··· Data for processing ···
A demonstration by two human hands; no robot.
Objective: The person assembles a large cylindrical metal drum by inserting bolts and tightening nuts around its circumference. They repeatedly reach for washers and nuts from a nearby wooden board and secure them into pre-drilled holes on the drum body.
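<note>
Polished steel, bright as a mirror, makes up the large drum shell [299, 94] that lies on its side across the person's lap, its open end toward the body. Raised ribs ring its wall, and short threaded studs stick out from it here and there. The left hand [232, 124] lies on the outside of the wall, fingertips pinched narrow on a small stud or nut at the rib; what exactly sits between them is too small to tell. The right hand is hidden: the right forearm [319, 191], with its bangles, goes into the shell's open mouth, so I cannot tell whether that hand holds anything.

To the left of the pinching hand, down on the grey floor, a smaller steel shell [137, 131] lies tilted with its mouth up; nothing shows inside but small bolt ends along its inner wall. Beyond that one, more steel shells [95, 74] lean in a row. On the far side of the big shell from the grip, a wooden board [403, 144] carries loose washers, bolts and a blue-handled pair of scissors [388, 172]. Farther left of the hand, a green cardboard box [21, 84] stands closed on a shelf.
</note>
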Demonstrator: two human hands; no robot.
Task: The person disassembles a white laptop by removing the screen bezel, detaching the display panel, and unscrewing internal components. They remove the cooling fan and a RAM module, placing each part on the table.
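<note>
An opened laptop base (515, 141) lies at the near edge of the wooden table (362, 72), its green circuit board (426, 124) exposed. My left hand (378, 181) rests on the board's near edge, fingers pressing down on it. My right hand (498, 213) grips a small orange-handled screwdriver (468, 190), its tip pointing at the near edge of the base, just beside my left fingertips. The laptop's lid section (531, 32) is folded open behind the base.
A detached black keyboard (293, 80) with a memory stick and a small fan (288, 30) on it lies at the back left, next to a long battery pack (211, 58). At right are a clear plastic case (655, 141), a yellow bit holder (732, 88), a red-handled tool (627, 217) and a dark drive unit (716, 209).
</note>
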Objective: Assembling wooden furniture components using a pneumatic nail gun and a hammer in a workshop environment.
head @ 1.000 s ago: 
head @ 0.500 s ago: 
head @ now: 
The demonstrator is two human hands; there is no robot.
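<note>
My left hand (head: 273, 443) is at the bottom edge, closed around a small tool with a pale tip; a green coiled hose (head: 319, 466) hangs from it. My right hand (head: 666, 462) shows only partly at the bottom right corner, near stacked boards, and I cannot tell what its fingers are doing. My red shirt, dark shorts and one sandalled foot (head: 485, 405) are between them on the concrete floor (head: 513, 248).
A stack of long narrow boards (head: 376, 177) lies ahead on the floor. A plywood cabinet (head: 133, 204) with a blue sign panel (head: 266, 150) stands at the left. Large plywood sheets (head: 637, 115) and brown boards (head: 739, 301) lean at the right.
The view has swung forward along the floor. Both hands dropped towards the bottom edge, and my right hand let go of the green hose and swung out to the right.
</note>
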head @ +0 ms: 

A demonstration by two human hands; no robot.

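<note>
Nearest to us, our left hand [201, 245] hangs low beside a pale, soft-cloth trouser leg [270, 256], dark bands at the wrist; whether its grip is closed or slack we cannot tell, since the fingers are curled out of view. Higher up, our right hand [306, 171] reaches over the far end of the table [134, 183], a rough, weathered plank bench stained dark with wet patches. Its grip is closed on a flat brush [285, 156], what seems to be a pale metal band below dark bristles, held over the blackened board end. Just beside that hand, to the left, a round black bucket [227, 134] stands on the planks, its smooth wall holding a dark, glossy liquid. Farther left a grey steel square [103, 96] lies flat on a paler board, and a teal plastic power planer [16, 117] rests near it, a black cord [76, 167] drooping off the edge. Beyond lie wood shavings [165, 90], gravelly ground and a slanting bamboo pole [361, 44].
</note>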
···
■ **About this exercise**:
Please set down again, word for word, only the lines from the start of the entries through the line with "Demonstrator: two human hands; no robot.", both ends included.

■ **Task result**:
A demonstration by two human hands; no robot.
Objective: The person assembles a large cylindrical metal drum by inserting bolts and tightening nuts around its circumference. They repeatedly reach for washers and nuts from a nearby wooden board and secure them into pre-drilled holes on the drum body.
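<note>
Polished steel, bright as a mirror, makes up the large drum shell [299, 94] that lies on its side across the person's lap, its open end toward the body. Raised ribs ring its wall, and short threaded studs stick out from it here and there. The left hand [232, 124] lies on the outside of the wall, fingertips pinched narrow on a small stud or nut at the rib; what exactly sits between them is too small to tell. The right hand is hidden: the right forearm [319, 191], with its bangles, goes into the shell's open mouth, so I cannot tell whether that hand holds anything.

To the left of the pinching hand, down on the grey floor, a smaller steel shell [137, 131] lies tilted with its mouth up; nothing shows inside but small bolt ends along its inner wall. Beyond that one, more steel shells [95, 74] lean in a row. On the far side of the big shell from the grip, a wooden board [403, 144] carries loose washers, bolts and a blue-handled pair of scissors [388, 172]. Farther left of the hand, a green cardboard box [21, 84] stands closed on a shelf.
</note>
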Demonstrator: two human hands; no robot.

There is nothing more to add to the answer.